WORK REQUEST: Copy out the whole listing below exactly.

AVAILABLE DATA:
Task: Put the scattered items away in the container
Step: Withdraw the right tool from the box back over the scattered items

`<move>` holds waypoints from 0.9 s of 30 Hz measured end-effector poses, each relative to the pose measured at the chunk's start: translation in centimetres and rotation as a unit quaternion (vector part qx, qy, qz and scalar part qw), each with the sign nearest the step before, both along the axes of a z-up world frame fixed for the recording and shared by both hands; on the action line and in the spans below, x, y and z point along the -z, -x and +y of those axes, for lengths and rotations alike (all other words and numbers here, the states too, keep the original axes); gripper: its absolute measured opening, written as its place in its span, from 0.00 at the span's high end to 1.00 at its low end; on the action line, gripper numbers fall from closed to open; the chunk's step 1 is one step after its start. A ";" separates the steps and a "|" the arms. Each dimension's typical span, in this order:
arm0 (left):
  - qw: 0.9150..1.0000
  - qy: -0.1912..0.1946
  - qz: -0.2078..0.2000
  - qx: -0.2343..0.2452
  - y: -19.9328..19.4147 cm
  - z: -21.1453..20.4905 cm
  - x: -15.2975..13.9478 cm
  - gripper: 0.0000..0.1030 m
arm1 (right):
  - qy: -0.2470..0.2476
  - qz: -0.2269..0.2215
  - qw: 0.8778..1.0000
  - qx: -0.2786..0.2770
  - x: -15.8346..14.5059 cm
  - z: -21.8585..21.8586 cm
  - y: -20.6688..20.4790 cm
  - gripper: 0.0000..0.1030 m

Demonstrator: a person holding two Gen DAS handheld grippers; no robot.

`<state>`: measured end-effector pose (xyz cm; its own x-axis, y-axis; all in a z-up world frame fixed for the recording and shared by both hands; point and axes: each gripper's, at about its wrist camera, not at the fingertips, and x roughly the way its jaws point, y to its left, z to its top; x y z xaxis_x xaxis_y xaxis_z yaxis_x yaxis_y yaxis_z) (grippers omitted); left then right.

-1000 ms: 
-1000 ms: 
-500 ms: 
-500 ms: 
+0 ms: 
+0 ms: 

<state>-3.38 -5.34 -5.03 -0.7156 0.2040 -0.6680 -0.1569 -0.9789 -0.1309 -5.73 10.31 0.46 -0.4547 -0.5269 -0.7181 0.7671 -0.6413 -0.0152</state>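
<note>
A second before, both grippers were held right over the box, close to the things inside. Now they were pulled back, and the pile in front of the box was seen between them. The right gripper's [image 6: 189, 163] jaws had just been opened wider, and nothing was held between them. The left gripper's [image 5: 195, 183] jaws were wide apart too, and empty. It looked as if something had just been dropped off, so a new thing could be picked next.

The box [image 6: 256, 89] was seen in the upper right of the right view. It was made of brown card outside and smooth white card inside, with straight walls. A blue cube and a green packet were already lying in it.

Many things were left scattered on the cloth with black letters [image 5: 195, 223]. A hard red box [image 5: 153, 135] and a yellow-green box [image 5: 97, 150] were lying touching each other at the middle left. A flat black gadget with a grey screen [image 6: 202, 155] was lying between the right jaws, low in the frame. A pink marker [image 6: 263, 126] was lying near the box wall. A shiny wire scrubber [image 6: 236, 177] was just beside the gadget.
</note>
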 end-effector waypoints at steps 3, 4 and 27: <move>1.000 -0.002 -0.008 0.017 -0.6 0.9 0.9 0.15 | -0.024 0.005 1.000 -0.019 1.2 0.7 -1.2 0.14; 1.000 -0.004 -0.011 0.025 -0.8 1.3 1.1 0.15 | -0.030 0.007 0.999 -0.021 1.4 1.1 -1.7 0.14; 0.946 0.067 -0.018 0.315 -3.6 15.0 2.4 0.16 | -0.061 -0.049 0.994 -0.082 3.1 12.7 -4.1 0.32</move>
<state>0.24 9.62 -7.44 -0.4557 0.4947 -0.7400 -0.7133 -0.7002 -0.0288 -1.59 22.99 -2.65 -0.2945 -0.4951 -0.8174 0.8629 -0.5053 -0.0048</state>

OUTPUT OF THE EXERCISE:
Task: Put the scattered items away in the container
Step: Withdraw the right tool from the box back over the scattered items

`<move>` holds waypoints from 0.9 s of 30 Hz measured end-effector poses, each relative to the pose measured at the chunk's start: translation in centimetres and rotation as a unit quaternion (vector part qx, qy, qz and scalar part qw), each with the sign nearest the step before, both along the axes of a z-up world frame fixed for the recording and shared by both hands; on the action line and in the spans below, x, y and z point along the -z, -x and +y of those axes, for lengths and rotations alike (all other words and numbers here, the states too, keep the original axes); gripper: its absolute measured opening, written as its place in its span, from 0.00 at the span's high end to 1.00 at its low end; on the action line, gripper numbers fall from closed to open; the chunk's step 1 is one step after its start. A ";" separates the steps and a "|" the arms. Each dimension's typical span, in this order:
arm0 (left):
  - qw: 0.9150..1.0000
  - qy: -0.1912..0.1946
  - qz: -0.2078..0.2000
  - qx: -0.2343..0.2452
  - y: -19.9328..19.4147 cm
  - z: -21.1453..20.4905 cm
  - x: -15.2975..13.9478 cm
  - gripper: 0.0000..0.1030 m
arm1 (right):
  - qy: -0.2470..0.2476
  - qz: -0.2269..0.2215
  - qw: 0.8778..1.0000
  - qx: -0.2786..0.2770
  - x: -15.8346..14.5059 cm
  - z: -21.8585..21.8586 cm
  - y: -20.6688..20.4790 cm
  - gripper: 0.0000..0.1030 m

Demonstrator: a person holding two Gen DAS handheld grippers; no robot.

`<state>`: measured end-effector pose (xyz cm; its own x-axis, y-axis; all in a z-up world frame fixed for the recording and shared by both hands; point and axes: each gripper's, at about its wrist camera, not at the fingertips, and x roughly the way its jaws point, y to its left, z to its top; x y z xaxis_x xaxis_y xaxis_z yaxis_x yaxis_y yaxis_z) (grippers omitted); left then right.

-1000 ms: 
-1000 ms: 
-500 ms: 
-500 ms: 
+0 ms: 
+0 ms: 

<state>-3.38 -5.34 -5.03 -0.7156 0.2040 -0.6680 -0.1569 -0.9789 -0.1309 -5.73 10.31 0.46 -0.4547 -0.5269 -0.7181 0.7671 -0.6413 -0.0152</state>
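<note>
A second before, both grippers were held right over the box, close to the things inside. Now they were pulled back, and the pile in front of the box was seen between them. The right gripper's [image 6: 189, 163] jaws had just been opened wider, and nothing was held between them. The left gripper's [image 5: 195, 183] jaws were wide apart too, and empty. It looked as if something had just been dropped off, so a new thing could be picked next.

The box [image 6: 256, 89] was seen in the upper right of the right view. It was made of brown card outside and smooth white card inside, with straight walls. A blue cube and a green packet were already lying in it.

Many things were left scattered on the cloth with black letters [image 5: 195, 223]. A hard red box [image 5: 153, 135] and a yellow-green box [image 5: 97, 150] were lying touching each other at the middle left. A flat black gadget with a grey screen [image 6: 202, 155] was lying between the right jaws, low in the frame. A pink marker [image 6: 263, 126] was lying near the box wall. A shiny wire scrubber [image 6: 236, 177] was just beside the gadget.
</note>
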 end-effector waypoints at steps 3, 4 and 27: <move>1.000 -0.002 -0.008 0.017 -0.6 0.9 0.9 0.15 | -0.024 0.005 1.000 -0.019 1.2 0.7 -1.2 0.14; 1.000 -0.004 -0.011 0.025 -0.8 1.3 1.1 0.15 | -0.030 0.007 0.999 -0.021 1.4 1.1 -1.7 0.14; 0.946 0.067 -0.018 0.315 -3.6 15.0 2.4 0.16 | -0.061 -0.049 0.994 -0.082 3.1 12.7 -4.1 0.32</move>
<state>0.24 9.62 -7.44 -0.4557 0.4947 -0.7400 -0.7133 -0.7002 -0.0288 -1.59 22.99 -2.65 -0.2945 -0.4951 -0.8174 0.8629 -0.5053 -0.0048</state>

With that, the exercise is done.